“To me, options are a good thing…” NBA Commissioner Adam Silver said over the weekend about a new league proposing to pay high school players. “I think it’s generally good for the community to have optionality, especially when very solid people, which appears to be the case in this league that’s just been announced, are backing it and behind it. That’s one thing we will pay a lot of attention to because those young players are potentially the future of our league. We want to make sure that both on the court and off the court they’re getting the right mentoring and guidance.
“But overall, I think it’s good for the game. It’s more focus on the game. Especially all that’s happening now in digital media, social media, new streaming services, there’s definitely interest in this content.”

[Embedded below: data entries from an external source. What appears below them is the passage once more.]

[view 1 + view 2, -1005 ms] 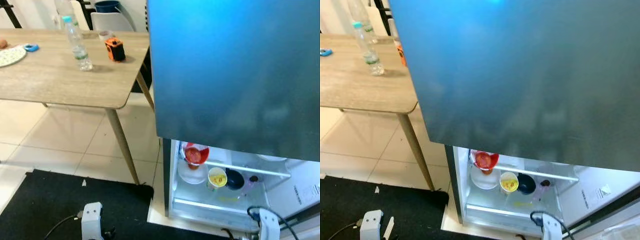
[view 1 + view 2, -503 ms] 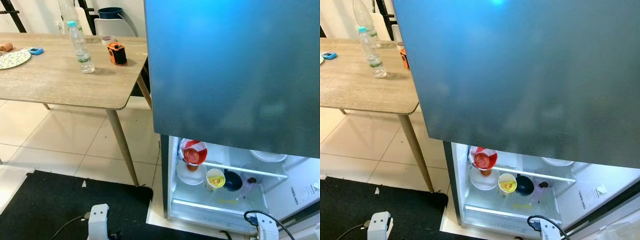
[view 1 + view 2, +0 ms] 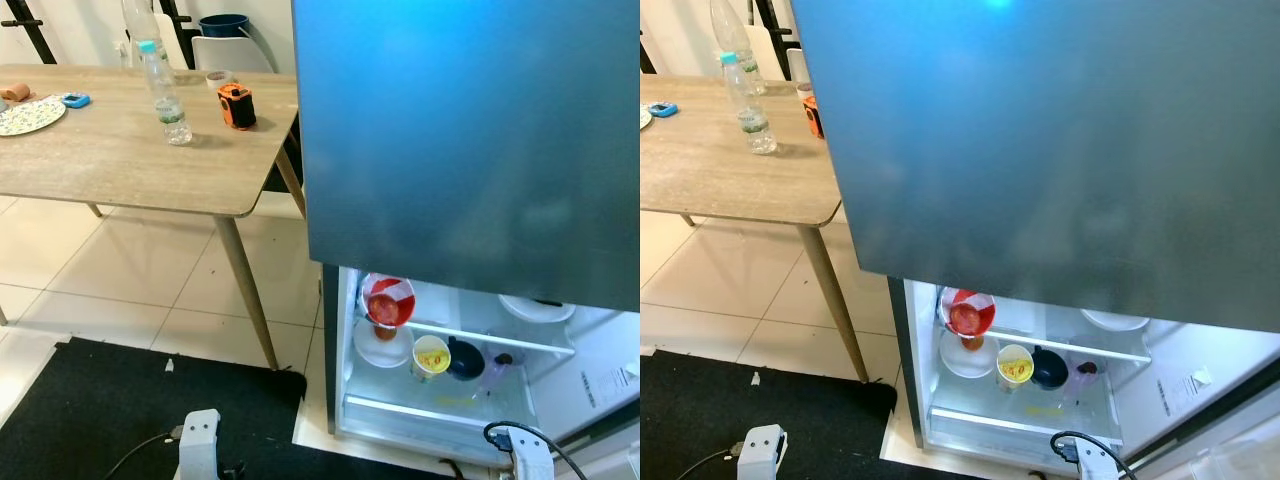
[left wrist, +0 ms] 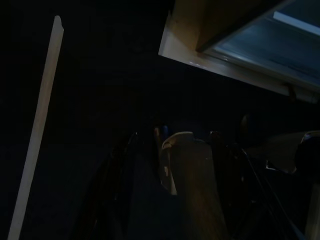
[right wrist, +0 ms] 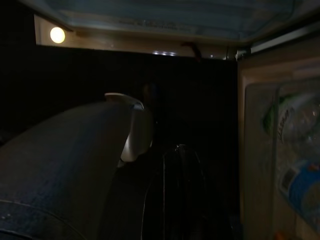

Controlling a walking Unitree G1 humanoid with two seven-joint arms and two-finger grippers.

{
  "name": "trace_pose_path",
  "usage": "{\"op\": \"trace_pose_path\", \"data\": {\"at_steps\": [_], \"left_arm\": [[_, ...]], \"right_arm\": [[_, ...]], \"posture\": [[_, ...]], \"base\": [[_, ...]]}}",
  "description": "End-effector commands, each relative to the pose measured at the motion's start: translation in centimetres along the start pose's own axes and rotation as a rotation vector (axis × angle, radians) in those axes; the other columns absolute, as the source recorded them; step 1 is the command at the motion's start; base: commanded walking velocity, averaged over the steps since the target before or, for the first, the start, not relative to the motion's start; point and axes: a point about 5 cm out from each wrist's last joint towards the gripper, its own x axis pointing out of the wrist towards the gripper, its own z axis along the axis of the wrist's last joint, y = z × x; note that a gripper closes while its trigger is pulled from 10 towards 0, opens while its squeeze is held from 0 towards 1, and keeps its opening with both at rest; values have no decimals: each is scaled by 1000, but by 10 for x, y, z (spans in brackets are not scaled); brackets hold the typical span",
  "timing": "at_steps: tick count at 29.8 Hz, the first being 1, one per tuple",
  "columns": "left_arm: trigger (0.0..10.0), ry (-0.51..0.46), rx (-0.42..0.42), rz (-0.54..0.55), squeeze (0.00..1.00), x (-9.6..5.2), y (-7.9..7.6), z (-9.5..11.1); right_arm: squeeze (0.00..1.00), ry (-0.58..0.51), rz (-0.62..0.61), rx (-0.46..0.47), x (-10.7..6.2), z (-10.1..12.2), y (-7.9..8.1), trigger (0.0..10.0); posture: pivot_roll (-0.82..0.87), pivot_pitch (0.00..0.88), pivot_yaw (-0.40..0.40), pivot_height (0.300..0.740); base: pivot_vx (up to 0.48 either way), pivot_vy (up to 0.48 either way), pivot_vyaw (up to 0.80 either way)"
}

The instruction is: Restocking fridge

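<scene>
- The left arm (image 3: 198, 440) and right arm (image 3: 525, 458) hang low at the near edge of the head views, over a black mat (image 3: 110, 410); both wrist views are very dark, so I cannot tell whether the left gripper or the right gripper is wide or narrow.
- Just past the arms stands the fridge (image 3: 470, 140), its lower compartment open and lit, beneath a closed blue-grey upper door.
- On the lit shelf (image 3: 490, 338) sit a red bowl (image 3: 388, 300) tilted on a white plate (image 3: 380, 345), a yellow-printed cup (image 3: 432, 356), a dark round pot (image 3: 467, 360) and, to the right, another white dish (image 3: 537, 308).
- The right wrist view shows bottles (image 5: 295, 150) in the door rack, dimly.
- Left of the fridge, over pale floor tiles, is a wooden table (image 3: 110, 160).
- On it stand a clear water bottle (image 3: 160, 85) and an orange-and-black object (image 3: 236, 104), with a patterned plate (image 3: 30, 113) and a small blue item (image 3: 74, 99) near the far left.
</scene>
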Motion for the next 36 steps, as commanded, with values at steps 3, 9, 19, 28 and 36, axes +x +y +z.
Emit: {"op": "trace_pose_path", "data": {"at_steps": [3, 9, 19, 28, 36], "left_arm": [[10000, 24, -10, -3, 0, 0, -4, -8], [10000, 27, -9, -4, 0, -1, -4, -9], [10000, 26, -12, -6, 0, 0, -5, -9], [10000, 29, -16, -9, 0, 0, -6, -10], [10000, 29, -17, -10, 0, 0, -7, -11]], "right_arm": [[0, 19, -8, -13, -1, -4, -2, 10000], [0, 27, -9, -16, -1, -6, -2, 10000], [0, 40, -20, -41, -2, -8, -5, 10000], [0, 38, -18, -48, -2, -9, -6, 10000], [0, 44, -9, -51, -2, -9, -6, 10000]], "posture": [[-10, 0, 6, 740], [-9, 3, 7, 740], [-11, 4, 6, 740], [-13, 6, 2, 740], [-13, 5, 2, 740]], "base": [[-309, 0, 0], [-317, 0, 0], [-324, 0, 0], [-72, 0, 0], [-81, 0, -95]]}}
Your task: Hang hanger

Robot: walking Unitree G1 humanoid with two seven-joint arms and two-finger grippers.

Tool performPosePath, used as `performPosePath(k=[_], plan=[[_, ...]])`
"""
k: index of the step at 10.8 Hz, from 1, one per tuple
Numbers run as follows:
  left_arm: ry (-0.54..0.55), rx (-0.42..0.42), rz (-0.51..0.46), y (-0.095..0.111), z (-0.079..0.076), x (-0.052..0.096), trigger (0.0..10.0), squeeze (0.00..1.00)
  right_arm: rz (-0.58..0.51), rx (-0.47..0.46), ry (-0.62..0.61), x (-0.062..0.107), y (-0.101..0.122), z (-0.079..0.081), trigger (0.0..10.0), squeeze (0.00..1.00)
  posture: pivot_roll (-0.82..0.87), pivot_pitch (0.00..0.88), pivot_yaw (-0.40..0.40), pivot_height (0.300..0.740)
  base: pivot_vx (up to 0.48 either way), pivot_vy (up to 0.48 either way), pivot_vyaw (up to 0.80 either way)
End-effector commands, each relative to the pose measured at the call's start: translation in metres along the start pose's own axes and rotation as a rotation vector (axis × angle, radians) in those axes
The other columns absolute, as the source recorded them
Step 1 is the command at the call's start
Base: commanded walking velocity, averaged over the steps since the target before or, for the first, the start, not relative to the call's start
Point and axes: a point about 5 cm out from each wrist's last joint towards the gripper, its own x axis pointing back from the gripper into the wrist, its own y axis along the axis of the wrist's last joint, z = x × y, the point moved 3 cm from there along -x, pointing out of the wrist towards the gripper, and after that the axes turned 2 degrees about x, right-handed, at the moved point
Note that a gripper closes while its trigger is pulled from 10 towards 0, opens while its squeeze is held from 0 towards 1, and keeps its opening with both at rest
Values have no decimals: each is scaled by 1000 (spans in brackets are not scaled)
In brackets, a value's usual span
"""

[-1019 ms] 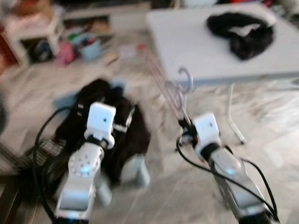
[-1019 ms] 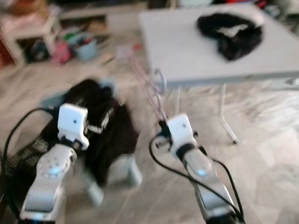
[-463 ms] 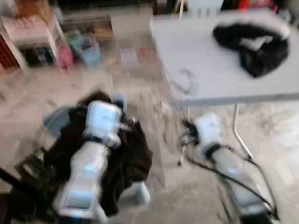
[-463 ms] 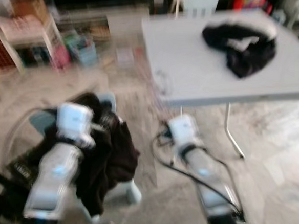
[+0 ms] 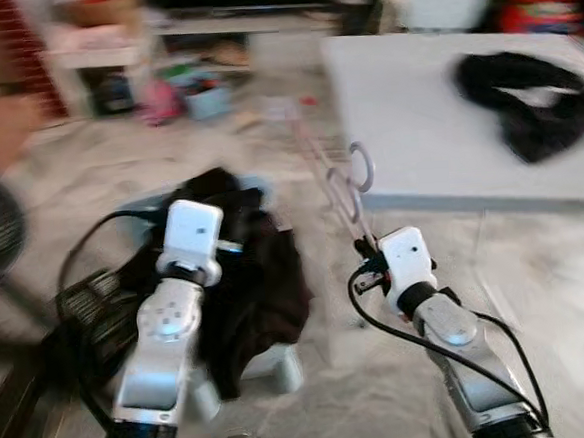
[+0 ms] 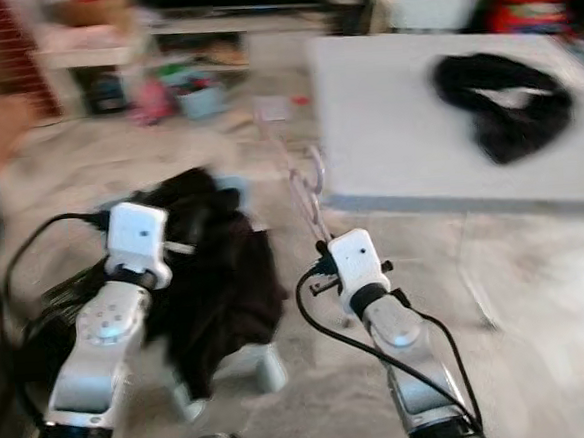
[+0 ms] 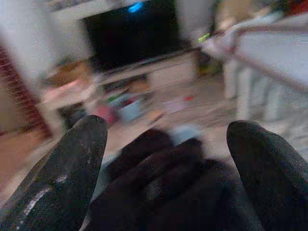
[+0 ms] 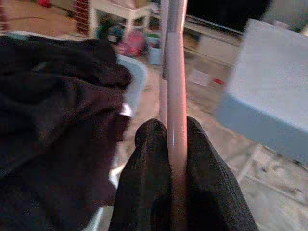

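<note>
The right gripper (image 8: pixel 175 159) pinches a pink hanger (image 5: pixel 331 176), which sticks up in front of the white table (image 5: pixel 416 130). The left gripper (image 7: pixel 168 168) has its fingers wide apart above dark clothes (image 5: pixel 251 282) (heaped in a basket).

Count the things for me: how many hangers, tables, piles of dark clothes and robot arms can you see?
Hangers: 1, the pink hanger, clamped in the right gripper.
Tables: 1, the white table.
Piles of dark clothes: 2, the dark clothes on the table and the dark clothes on the floor basket.
Robot arms: 2; the left gripper has its fingers spread.
Total: 6
</note>
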Motion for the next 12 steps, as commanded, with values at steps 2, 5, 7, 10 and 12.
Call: performPosePath(k=[2, 5, 7, 10, 12], plan=[[57, 21, 52, -2, 16, -5, 10000, 0, -15, -10, -15, 3, 3, -5, 10000, 0, -40, 0, -14, 740, 0, 0, 372], [179, -120, 192, -42, 53, 5, 10000, 0, 16, 3, -59, 16, -2, -18, 10000, 0, -59, 0, -36, 740, 0, 0, 0], [198, -119, 273, -63, 65, 13, 10000, 0, 54, 10, -85, 30, -8, -29, 10000, 0, -76, 14, -67, 740, 0, 0, 0], [209, -75, 288, -76, 62, 21, 10000, 0, 107, 52, -46, 52, -9, -38, 10000, 0, -123, 67, -138, 740, 0, 0, 0], [216, -32, 185, -57, 42, 15, 10000, 0, 86, 36, -42, 48, -2, -38, 10000, 0, -121, 61, -143, 740, 0, 0, 0]])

That league is the Overtime Elite league, proposed by the Overtime company, a social media powerhouse (particularly high school players and people under 30). You may not be familiar with Overtime, but young players certainly are and know that Overtime helped make stars out of people like Zion Williamson long before he was at Duke or an NBA All-Star starter.
— Overtime (@overtime) July 13, 2017
The Overtime Elite league would pay approximately 30 players ages 16-19 salaries starting at $100,000, provide medical and disability insurance, plus give them an education and a $100,000 scholarship should a player decide not to go professional in basketball.
It is the latest direct challenge to the traditional path through college to the NBA.
Already some players — LaMelo Ball being the most notable — have chosen to play overseas before being drafted in the NBA. Then this season the NBA announced its G-League Ignite team, where the league is paying 18-year-old players who want to skip college and compete in the NBA’s minor-league system under the tutelage of former NBA coach Brian Shaw. The G-League Ignite team attracted two potential top-five picks in the next draft in Jalen Green and Jonathan Kuminga and has gone 8-7 in the G-League bubble.
Silver added that the NBA and players union plan to discuss doing away with the one-and-done rule during the next collective bargaining agreement.
Throw in the lawsuits challenging the NCAA’s antiquated rules on amateurism and it’s clear the landscape is changing. The path for young players to the NBA could be very different a decade from now, and the days of the NCAA profiting off essentially free labor are changing.
The new Overtime Elite league may be the most serious challenge to the AAU/high school/NCAA path to the NBA there has been — and the owners of it want to be, they told Kevin Draper of the New York Times.
“People have been saying things need to change, and we are the ones changing it,” said Dan Porter, the chief executive of Overtime.
The new league would offer high-level competition and coaching, money (this company is well funded through its social media and apparel arms, plus investors), but mostly it provides options for players. Overtime is closer to the European model (for both basketball and soccer), where top players go to team academies at age 14-16 and, hopefully, play their way up to the main squad someday.
However, if they go this route, players would give up their college eligibility. That may not bother a lot of them.
The players that sign up to join Overtime Elite would move to one yet-to-be-chosen city, and the company will hire educators and set up housing. Of course, it also will have a basketball arm headed up by experienced people — Brandon Williams, a former NBA player who was in the front office for the 76ers and Kings, heads basketball operations. Aaron Ryan jumped from the NBA league office to be commissioner for Overtime Elite.
There are plenty of questions about whether this league will come together and succeed — and how fans can watch games (and how many fans will there be?). Plenty of start-up leagues struggle and fail. It’s both expensive and difficult to get one off the ground.
What is clear is that the landscape for young players is shifting. Overtime Elite is part of that change, but even if it doesn’t thrive, something else will. The old model has been disrupted, and soon nothing will be quite the same.